Explain how the work of the Lederberg's supported the random mutation theory (see Figure 19.6)

1. place bacteria on growth media 2. incubate overnight 3. press velvet cloth for replica, incubate for growth of mutant cells the new colonies did not appear due to the presence of T1, so random mutation theory is supported

Be able to describe how a trinucleotide repeat expansion occurs

1.DNA replication begins and goes just past the TNRE. 2.Hairpin formation in the newly made daughter strand causes DNA polymerase to slip off. (TNRE can form hairpin structures due to CG base pairing). 3.DNA polymerase resumes replication. 4.Hairpin spreads out. 5.DNA gap repair synthesis occurs.

Explain how a DNA microarray is used to study gene expression patterns:

A DNA microarray is used as a hybridization tool. In this experiment, mRNA was isolated from a sample of cells and then used to make fluorescently labeled cDNA. The labeled cDNAs were then layered onto a DNA microarray. The cDNAs will be complementary to some of the DNA spots in the microarray, binding to DNA in these spots. The array is then washed with a buffer to remove any unbound cDNAs and placed in a microscopy device called a laser scanner. Results in a group of fluorescent spots at defined locations in the microarray. High fluorescence intensity at a particular location means that a large amount of cDNA in the sample hybridized to the DNA at that location. Because the cDNA was generated from mRNA this technique identifies RNAs that have been made in a particular cell type under a given set of conditions.
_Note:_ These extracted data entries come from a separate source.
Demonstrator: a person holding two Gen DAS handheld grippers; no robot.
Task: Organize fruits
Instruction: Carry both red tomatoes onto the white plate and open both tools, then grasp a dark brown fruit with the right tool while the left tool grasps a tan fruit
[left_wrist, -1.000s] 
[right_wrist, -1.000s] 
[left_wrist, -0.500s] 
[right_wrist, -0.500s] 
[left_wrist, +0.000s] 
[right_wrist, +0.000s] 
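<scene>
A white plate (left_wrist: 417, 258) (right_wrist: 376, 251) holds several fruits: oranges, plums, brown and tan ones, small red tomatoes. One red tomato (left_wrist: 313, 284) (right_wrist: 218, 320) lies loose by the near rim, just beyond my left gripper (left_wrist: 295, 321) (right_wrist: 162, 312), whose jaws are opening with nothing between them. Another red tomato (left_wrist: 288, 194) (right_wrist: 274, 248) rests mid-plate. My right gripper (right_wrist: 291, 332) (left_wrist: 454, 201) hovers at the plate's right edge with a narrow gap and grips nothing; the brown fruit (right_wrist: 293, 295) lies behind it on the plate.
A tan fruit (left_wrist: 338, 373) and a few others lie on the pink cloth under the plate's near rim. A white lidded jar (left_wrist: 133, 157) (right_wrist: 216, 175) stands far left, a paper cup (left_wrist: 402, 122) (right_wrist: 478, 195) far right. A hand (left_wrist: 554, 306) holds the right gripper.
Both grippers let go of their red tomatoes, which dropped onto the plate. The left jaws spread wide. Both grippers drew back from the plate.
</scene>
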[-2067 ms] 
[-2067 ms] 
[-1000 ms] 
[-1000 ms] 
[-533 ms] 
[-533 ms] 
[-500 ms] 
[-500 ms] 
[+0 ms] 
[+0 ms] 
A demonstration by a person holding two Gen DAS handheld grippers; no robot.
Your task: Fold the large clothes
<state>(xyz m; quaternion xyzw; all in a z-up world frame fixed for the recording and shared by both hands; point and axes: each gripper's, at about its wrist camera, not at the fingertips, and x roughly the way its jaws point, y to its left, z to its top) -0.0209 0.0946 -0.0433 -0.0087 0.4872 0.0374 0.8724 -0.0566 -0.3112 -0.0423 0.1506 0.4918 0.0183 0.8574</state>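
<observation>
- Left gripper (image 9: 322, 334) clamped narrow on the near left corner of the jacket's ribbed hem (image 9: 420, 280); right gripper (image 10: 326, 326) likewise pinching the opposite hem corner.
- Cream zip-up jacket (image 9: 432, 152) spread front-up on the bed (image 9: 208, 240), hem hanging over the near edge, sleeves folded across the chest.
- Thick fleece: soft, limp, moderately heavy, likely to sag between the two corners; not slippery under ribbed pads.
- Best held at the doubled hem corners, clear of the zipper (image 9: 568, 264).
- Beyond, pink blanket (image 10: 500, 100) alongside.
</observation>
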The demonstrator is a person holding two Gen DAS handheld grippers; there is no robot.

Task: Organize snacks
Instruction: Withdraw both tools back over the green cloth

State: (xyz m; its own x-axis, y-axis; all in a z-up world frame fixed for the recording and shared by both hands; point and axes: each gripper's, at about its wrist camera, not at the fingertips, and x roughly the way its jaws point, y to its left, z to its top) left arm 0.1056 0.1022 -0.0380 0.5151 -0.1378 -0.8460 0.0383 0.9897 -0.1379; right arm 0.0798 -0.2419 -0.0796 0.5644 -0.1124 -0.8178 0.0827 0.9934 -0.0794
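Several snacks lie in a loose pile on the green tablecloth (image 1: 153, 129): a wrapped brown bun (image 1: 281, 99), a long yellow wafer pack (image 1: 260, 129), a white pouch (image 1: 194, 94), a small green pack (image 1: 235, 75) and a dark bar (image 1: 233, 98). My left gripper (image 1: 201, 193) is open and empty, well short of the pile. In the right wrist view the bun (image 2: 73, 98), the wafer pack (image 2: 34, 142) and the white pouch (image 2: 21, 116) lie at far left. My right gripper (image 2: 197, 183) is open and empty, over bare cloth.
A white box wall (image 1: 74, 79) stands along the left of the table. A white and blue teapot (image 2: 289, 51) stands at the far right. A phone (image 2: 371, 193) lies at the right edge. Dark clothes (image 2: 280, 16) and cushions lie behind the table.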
Explain the BLAST program does (see Table 23.5).

A computer program that can start with a particular genetic sequence and then locate homologous sequences within a large database.

Be able to analyze a multiple sequence alignment to deduce important features of a gene or protein sequence (Figure 23.10).

A conserved site is a site that is identical or similar across multiple species. Conserved sites are more likely to be functionally important compared to nonconserved sites. Multiple-sequence alignment→ An alignment by a computer program of two or more genetic sequences based on their homology to one another. ••May reveal important features concerning the similarities and differences within a gene family. ••Dots are shown where it is necessary to create gaps to keep the amino acid sequences aligned. ••Amino acids that are highly conserved within a gene family are more likely to be important functionally.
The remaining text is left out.